§ **Problem statement**: Nothing but the listing below, retyped exactly, should appear in the answer.

§ **Input data**:
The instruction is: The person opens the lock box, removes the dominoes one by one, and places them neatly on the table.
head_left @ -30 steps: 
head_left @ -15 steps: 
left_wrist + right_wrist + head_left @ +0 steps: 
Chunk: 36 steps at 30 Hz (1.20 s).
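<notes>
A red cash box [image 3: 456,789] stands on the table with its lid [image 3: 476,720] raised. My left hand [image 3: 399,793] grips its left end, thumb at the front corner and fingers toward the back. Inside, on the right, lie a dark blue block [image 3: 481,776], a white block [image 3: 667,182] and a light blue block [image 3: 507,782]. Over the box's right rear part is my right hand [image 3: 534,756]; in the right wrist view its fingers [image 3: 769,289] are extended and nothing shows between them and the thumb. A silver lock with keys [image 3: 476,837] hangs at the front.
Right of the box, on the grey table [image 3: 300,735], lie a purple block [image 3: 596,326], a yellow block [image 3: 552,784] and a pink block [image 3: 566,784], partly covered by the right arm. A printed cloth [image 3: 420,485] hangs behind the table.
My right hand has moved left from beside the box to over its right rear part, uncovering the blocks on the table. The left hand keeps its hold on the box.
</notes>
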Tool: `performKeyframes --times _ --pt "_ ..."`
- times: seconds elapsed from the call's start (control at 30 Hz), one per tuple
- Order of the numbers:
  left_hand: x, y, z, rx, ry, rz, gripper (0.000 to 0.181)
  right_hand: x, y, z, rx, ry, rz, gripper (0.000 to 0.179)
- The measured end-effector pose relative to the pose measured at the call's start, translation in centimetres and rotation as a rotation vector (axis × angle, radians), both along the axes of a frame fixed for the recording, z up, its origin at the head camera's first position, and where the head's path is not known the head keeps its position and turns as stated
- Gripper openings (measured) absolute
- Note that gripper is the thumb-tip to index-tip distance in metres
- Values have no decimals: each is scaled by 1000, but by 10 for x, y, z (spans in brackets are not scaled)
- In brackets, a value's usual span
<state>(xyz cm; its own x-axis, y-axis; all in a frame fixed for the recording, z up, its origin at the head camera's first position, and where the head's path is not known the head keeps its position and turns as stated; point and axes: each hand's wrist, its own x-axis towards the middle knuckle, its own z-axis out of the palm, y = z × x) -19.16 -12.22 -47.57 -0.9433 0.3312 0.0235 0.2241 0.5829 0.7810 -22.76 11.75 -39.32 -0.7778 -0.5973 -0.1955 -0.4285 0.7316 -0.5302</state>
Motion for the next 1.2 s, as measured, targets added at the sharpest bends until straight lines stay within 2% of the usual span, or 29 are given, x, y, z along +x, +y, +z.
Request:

§ **Result**:
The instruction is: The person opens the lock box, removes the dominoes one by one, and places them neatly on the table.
head_left @ -30 steps: 
head_left @ -15 steps: 
left_wrist + right_wrist + head_left @ +0 steps: 
Chunk: 36 steps at 30 Hz (1.20 s).
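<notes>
A red cash box [image 3: 456,789] stands on the table with its lid [image 3: 476,720] raised. My left hand [image 3: 399,793] grips its left end, thumb at the front corner and fingers toward the back. Inside, on the right, lie a dark blue block [image 3: 481,776], a white block [image 3: 667,182] and a light blue block [image 3: 507,782]. Over the box's right rear part is my right hand [image 3: 534,756]; in the right wrist view its fingers [image 3: 769,289] are extended and nothing shows between them and the thumb. A silver lock with keys [image 3: 476,837] hangs at the front.
Right of the box, on the grey table [image 3: 300,735], lie a purple block [image 3: 596,326], a yellow block [image 3: 552,784] and a pink block [image 3: 566,784], partly covered by the right arm. A printed cloth [image 3: 420,485] hangs behind the table.
My right hand has moved left from beside the box to over its right rear part, uncovering the blocks on the table. The left hand keeps its hold on the box.
</notes>
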Tool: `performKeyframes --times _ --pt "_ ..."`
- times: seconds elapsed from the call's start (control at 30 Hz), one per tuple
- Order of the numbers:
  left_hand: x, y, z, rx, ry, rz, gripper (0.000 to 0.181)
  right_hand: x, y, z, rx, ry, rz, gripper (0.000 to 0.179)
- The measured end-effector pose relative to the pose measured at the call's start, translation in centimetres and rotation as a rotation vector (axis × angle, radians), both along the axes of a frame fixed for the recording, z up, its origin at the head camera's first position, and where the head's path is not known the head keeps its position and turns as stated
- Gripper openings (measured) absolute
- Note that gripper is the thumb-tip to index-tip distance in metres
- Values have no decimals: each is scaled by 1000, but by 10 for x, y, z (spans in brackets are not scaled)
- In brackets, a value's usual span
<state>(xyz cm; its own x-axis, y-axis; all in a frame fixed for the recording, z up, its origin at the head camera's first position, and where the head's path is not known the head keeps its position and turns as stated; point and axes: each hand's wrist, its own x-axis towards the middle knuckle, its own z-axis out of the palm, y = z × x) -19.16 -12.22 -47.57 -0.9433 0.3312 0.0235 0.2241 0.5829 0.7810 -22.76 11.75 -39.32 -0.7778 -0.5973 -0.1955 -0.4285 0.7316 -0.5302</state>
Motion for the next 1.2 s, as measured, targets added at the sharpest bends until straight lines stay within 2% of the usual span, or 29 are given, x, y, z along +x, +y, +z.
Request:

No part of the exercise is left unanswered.